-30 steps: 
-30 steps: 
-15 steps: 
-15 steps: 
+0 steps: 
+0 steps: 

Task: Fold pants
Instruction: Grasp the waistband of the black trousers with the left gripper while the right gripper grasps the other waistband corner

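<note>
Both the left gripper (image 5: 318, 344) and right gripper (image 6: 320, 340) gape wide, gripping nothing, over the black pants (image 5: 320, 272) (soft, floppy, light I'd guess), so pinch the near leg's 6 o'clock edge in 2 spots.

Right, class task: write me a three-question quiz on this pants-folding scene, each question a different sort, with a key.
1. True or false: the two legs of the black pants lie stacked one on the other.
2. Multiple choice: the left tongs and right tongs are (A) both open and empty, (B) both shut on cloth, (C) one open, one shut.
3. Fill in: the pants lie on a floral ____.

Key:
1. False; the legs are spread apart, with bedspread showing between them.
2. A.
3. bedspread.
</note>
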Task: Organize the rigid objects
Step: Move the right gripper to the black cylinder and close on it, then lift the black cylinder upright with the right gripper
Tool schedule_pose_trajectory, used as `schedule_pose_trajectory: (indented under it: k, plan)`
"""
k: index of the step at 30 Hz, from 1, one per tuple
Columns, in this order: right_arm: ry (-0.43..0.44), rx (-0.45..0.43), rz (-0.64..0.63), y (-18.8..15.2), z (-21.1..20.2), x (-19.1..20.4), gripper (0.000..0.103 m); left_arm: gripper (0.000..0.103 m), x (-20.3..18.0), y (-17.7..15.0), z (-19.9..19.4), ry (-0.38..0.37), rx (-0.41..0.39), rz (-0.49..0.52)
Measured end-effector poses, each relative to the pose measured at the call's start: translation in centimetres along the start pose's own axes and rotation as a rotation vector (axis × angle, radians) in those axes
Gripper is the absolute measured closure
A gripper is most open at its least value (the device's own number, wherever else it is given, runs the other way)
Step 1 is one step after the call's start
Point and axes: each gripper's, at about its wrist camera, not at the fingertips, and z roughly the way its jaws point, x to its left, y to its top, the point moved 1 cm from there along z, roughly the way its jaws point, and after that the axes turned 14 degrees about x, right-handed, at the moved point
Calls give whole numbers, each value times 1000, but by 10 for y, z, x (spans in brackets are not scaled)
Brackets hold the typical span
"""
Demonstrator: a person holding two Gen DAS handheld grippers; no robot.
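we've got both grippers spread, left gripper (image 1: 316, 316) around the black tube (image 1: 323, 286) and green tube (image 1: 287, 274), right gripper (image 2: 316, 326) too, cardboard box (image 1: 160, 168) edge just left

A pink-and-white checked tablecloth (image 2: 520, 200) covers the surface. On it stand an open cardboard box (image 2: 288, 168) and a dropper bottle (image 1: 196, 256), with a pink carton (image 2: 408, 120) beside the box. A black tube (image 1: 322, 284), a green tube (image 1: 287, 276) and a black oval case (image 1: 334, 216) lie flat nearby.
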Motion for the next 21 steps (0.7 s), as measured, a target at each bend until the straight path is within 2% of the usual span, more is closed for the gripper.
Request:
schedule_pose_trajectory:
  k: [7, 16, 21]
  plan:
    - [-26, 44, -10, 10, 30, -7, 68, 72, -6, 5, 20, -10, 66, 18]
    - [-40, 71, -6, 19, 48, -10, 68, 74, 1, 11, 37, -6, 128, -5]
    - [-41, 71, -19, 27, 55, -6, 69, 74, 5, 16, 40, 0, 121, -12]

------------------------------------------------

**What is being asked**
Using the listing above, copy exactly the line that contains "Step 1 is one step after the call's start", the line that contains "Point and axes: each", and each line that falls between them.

**Output below**
Step 1 is one step after the call's start
Point and axes: each gripper's, at about its wrist camera, not at the fingertips, and z roughly the way its jaws point, x to its left, y to its top, the point moved 1 cm from there along z, roughly the way its jaws point, and after that the axes turned 14 degrees about x, right-handed, at the moved point

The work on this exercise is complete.